One cable from the Moscow Embassy, for example, said Russian first lady Svetlana Medvedeva had drawn up a list of officials who should be made to "suffer" in their careers because they had been disloyal to her husband, President Dimitri Medvedev. Another reports that the wife of Azerbaijani leader Ilham Aliyev has had so much plastic surgery that it is possible to confuse her for one of her daughters from a distance, although she can barely move her face anymore. US diplomats also reported that the eccentric Libyan leader, Colonel Gadhafi, no longer goes anywhere without being accompanied by his busty Ukrainian nurse.
What makes the documents particularly appealing, though, is how many politicians speak the unvarnished truth -- either as they see it or as they would like to see it -- confident that their musings will remain under wraps. However the leaked files enable many political developments around the world to be documented in the words of the protagonists themselves, and therefore foster a better understanding of the world. That is justification enough for SPIEGEL to disregard state confidentiality regulations in the interests of greater transparence.
What, though, do the thousands of documents prove?

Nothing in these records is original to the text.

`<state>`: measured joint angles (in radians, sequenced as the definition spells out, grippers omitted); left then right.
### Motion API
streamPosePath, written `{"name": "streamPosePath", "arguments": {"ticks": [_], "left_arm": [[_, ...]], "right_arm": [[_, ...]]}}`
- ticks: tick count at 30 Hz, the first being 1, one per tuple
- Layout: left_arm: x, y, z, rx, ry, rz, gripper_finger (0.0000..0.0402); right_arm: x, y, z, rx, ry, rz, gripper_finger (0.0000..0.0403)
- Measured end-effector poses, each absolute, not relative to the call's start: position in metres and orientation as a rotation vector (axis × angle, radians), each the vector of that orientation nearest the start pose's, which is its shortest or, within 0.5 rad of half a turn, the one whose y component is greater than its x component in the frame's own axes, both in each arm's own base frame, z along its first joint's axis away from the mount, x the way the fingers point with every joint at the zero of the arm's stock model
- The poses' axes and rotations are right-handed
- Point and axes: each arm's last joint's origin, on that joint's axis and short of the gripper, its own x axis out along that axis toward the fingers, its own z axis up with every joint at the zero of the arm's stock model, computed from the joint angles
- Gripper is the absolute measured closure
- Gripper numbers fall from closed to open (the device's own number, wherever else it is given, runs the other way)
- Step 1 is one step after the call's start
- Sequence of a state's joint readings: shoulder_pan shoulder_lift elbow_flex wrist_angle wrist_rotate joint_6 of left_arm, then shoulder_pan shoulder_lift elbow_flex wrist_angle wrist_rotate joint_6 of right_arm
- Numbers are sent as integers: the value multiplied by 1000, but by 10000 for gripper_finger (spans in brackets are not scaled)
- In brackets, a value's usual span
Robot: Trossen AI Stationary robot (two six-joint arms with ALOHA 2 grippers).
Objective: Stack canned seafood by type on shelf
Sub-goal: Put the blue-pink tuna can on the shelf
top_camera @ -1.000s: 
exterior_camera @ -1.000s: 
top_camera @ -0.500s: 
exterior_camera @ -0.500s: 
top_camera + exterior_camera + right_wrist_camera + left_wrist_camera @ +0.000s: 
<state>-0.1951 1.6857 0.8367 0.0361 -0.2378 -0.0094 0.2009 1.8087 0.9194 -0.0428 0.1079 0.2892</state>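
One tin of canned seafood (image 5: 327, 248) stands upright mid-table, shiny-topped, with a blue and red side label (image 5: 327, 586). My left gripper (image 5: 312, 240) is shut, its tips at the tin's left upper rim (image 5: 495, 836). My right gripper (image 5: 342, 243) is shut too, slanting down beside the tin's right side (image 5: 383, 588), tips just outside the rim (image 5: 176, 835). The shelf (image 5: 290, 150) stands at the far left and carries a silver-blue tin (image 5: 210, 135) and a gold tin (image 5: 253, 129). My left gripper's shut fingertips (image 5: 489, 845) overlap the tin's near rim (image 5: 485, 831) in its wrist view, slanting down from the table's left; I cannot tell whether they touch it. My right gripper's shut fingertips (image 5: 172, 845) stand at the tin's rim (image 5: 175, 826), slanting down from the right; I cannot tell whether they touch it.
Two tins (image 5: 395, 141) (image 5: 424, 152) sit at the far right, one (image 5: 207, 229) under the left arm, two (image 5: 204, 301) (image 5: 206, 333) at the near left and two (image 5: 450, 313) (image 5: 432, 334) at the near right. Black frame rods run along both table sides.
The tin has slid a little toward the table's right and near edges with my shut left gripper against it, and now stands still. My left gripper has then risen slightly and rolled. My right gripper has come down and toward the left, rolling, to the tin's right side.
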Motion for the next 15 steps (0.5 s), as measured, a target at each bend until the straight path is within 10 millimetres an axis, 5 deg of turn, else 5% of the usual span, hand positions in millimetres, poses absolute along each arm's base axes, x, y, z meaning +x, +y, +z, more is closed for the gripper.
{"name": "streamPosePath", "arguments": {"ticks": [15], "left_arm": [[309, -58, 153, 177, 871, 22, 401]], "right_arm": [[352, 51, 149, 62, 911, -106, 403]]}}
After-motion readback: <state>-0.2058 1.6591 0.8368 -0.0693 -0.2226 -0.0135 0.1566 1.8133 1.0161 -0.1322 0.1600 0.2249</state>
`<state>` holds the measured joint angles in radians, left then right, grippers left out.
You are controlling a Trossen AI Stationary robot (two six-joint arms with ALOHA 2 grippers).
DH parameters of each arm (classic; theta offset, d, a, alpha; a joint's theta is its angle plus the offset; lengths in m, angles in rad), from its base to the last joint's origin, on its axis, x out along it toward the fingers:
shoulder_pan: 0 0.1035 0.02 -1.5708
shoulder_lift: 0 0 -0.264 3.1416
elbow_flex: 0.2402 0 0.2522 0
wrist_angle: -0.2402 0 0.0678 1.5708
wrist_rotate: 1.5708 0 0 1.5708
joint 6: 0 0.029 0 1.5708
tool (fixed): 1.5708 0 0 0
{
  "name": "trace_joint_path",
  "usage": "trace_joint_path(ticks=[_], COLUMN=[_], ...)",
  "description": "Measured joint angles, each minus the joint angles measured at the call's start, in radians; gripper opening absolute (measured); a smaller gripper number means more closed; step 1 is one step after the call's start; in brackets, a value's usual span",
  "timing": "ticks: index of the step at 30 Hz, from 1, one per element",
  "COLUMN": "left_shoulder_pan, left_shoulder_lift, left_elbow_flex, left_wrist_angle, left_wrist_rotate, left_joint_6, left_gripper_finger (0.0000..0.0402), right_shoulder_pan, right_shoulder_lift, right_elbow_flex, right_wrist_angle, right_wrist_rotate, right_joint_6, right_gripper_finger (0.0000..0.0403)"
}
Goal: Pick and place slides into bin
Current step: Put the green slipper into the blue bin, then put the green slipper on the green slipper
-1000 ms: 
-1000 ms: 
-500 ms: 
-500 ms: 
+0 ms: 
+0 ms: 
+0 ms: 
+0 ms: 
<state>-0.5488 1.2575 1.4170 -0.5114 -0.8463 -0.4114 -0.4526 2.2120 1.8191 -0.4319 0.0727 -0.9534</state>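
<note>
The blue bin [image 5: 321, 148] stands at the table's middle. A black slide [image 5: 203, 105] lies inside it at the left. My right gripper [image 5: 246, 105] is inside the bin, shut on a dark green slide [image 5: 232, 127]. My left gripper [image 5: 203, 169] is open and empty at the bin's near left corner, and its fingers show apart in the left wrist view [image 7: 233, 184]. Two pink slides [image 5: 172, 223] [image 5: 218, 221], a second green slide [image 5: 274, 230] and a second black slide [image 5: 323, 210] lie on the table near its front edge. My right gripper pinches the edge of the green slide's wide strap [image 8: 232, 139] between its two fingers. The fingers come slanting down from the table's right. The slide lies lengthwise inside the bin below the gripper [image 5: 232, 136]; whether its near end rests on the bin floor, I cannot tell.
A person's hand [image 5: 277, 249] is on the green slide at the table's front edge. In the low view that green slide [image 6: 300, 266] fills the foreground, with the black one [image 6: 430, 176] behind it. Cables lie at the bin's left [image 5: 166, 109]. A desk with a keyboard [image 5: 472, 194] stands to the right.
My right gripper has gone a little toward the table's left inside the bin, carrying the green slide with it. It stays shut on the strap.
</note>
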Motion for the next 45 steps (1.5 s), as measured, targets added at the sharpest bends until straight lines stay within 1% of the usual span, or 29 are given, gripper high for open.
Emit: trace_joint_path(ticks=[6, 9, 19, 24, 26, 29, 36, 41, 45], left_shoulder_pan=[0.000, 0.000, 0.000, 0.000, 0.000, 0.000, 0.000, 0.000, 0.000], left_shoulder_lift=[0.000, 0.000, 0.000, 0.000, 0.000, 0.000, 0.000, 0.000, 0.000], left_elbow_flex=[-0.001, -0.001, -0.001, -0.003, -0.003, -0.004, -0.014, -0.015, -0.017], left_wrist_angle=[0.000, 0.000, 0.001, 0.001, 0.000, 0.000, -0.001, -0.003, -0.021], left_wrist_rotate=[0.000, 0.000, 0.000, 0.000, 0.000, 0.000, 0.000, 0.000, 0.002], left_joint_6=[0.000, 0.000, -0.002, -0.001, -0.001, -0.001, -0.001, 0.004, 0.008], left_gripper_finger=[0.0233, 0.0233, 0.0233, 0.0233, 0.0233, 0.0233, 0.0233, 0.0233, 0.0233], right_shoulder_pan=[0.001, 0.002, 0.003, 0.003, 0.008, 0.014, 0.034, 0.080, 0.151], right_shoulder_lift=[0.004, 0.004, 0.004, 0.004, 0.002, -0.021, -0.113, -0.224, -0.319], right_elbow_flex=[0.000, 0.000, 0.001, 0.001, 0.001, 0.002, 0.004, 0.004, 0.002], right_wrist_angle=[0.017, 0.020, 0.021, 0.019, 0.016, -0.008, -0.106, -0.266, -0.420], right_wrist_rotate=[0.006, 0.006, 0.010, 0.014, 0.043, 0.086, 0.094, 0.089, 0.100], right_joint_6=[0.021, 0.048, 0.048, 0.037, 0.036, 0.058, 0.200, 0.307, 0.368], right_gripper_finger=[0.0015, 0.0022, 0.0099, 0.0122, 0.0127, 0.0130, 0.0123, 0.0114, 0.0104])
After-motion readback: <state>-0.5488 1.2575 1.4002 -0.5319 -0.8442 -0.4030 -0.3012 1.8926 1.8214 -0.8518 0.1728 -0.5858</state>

Do they really show a US which has the world on a leash? Are Washington's embassies still self-contained power centers in their host countries?
Most of the material made available to us relates to the time after America had reached the zenith of its power. In the last decade of the 20th century, the triumphal era after the end of the Cold War, the US saw itself as the "indispensable nation," to quote former Secretary of State Madeleine Albright. But that era appears to be over. And even this exceptional period was not a good one for America's diplomats.